Перед октябрьскими праздниками Истокин пригласил Пулата к себе в кабинет. Расспросил о семье, о сыне, ответил на вопросы Пулата. Словом, разговор начинался по традиции.

— О Борисе ничего не слышно? — спросил Пулат.

— Получили весточку, — радостно ответил Истокин. — Был в окружении, а теперь в партизанском отряде.

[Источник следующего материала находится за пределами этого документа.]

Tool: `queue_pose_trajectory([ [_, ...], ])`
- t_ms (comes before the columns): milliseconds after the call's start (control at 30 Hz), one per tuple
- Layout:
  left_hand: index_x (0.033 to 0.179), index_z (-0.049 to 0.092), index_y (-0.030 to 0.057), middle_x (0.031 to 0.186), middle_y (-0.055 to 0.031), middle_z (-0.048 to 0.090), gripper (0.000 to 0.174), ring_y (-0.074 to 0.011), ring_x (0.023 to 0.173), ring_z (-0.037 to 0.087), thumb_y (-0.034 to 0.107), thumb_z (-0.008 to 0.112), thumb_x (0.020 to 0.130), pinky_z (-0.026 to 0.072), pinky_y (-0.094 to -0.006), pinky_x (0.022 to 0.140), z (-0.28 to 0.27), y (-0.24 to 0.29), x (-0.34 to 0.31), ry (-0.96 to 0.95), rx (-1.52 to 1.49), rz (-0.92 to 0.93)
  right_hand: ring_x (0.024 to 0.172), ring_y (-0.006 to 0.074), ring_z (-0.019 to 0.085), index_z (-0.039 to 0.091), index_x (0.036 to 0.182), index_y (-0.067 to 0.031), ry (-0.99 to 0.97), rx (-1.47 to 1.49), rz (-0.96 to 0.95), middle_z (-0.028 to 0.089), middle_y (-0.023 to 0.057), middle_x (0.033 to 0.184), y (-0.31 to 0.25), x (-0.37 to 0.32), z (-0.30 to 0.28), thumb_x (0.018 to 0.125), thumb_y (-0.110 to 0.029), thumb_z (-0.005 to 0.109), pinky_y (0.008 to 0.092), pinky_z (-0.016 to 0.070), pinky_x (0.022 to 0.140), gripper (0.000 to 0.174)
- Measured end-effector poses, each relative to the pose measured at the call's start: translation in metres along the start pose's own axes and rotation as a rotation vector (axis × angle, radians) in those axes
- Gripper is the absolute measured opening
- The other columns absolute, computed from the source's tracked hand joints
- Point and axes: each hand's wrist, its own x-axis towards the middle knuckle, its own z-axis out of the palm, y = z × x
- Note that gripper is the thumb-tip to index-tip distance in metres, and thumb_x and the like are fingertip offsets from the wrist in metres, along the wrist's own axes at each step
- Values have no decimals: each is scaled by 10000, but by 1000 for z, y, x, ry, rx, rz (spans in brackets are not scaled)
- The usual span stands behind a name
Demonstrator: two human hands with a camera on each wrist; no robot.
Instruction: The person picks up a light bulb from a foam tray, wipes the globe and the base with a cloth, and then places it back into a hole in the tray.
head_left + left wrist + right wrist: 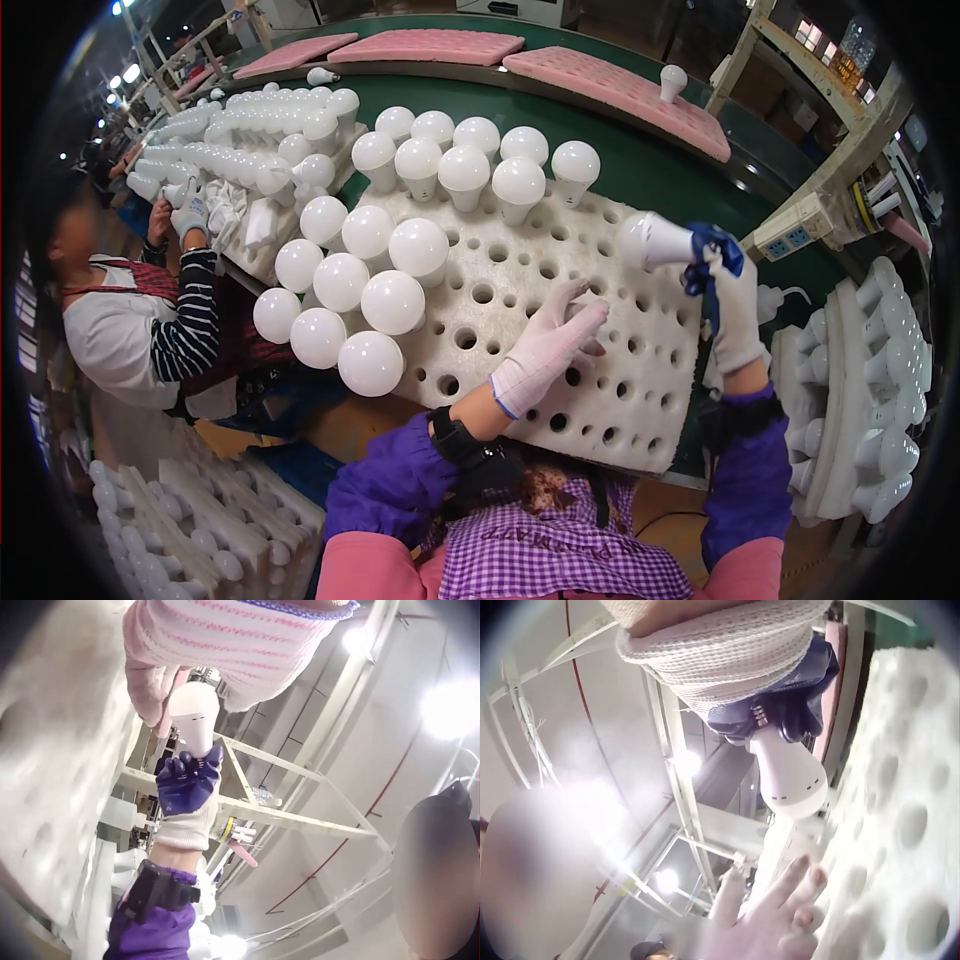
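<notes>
The right hand (pixel 728 290), in a white glove with blue coated fingers, grips a white bulb (pixel 655 241) by its screw base, dome pointing left, over the right side of a holed foam board (pixel 520 385). In the right wrist view the bulb (pixel 789 776) hangs from the blue fingers (pixel 810 690). The left hand (pixel 548 350), in a white glove, hovers over or rests on the board's middle, fingers extended and holding nothing visible; contact cannot be told. Rows of bulbs (pixel 392 302) stand dome up on the board's left and far parts.
Pink foam trays (pixel 440 46) lie along the green surface (pixel 640 185) at the back, one bearing a bulb (pixel 673 82). Stacked boards of bulbs stand at right (pixel 850 400) and lower left (pixel 190 520). Another person (pixel 140 320) works at the left beside more bulbs.
</notes>
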Motion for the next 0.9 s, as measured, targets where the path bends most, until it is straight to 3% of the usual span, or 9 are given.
queue_pose_trajectory([
  [133, 1252, 441, -26, 1003, -82, 560, 476, -114, 781, 591, 245, 582, 887, 502, -216, 608, 4, 23, 31, -36, 281, 196, 633, 90, 578, 585, 1137, -18, 143, -34, 37, 640, 43, 905, -1, 50, -14, 899, -67, 553, 211, 468, 558, 245],
  [200, 1246, 471, 28, 982, -86, 572, 427, -164, 809, 608, 184, 575, 862, 507, -255, 647, 0, 28, 64, 50, 440, 305, 626, 98, 587, 575, 1149, -16, 205, -1, 17, 650, 63, 888, 6, 54, -12, 900, -73, 553, 214, 474, 559, 257],
  [267, 1237, 497, 92, 1102, -117, 561, 417, -247, 910, 608, 125, 570, 828, 511, -346, 751, -2, 48, 92, 308, 955, 594, 616, 99, 585, 578, 1143, -11, 29, -10, 51, 648, 70, 848, 11, 41, -5, 900, -72, 552, 211, 474, 562, 251],
  [400, 1249, 510, 159, 1243, -145, 491, 456, -325, 1032, 557, 99, 560, 800, 477, -426, 868, 6, 91, 128, 372, 1502, 534, 735, 96, 605, 593, 1130, 5, -215, 12, 208, 643, 50, 892, 34, -2, 17, 865, -24, 573, 216, 504, 620, 267],
  [500, 1284, 506, 217, 1274, -150, 451, 528, -350, 1114, 520, 125, 603, 773, 452, -464, 930, 3, 102, 160, 119, 1925, 427, 785, 93, 604, 594, 1136, 14, -218, -204, 199, 643, 55, 956, 49, -14, 20, 853, -32, 583, 206, 504, 649, 286],
  [667, 1218, 559, 229, 1264, -119, 447, 555, -311, 1182, 491, 77, 696, 702, 453, -432, 951, 20, 135, 149, -94, 2054, 82, 825, 84, 596, 592, 1150, 12, -278, -46, 203, 634, 57, 1006, 46, -16, 13, 842, -27, 585, 210, 504, 704, 310],
  [800, 1152, 548, 217, 1144, -138, 487, 465, -322, 1080, 537, 182, 698, 713, 464, -421, 900, 15, 130, 110, 139, 1687, 538, 828, 119, 607, 507, 1252, 8, -244, 155, 228, 623, 67, 995, 41, -23, 10, 865, -44, 589, 242, 516, 734, 399],
  [867, 1180, 498, 111, 1122, -160, 503, 591, -349, 1050, 532, 117, 733, 637, 465, -385, 887, 16, 106, 80, 176, 1460, 779, 822, 143, 616, 444, 1308, 5, -267, 291, 162, 619, 81, 982, 37, -31, 6, 885, -104, 610, 256, 521, 728, 467],
  [900, 1178, 485, 81, 1122, -160, 510, 599, -335, 1048, 542, 135, 739, 638, 468, -370, 881, 15, 90, 68, 119, 1270, 768, 822, 151, 621, 428, 1321, 3, -311, 370, 119, 619, 83, 971, 32, -36, 3, 895, -140, 608, 259, 522, 717, 484],
])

— Ну, вот видишь, — улыбнулся Пулат, — я же говорил, что обойдется. Так и вышло. Ксения-опа знает уже?

— А как же? Отошла. За один день снова помолодела.

— Сердце матери в сыне, Мишавой.

— Что творится… Почти до Москвы дошли, сволочи! Но ничего, сто с лишним лет назад Наполеон тоже дошел, даже взял ее, а потом… еле ноги унес! Наш народ нельзя поставить на колени.

— Конечно, — согласился Пулат, — если сорок родов породнятся, им никаких врагов не бояться.

— Вот это ты верно заметил, — сказал директор. — Именно сорок родов! Но нас еще больше, брат. На стольких языках говорят советские люди, а сердцем они едины. Ну, ладно, скажи-ка мне, Пулатджан, не надоело тебе мотаться от бригады к бригаде, а?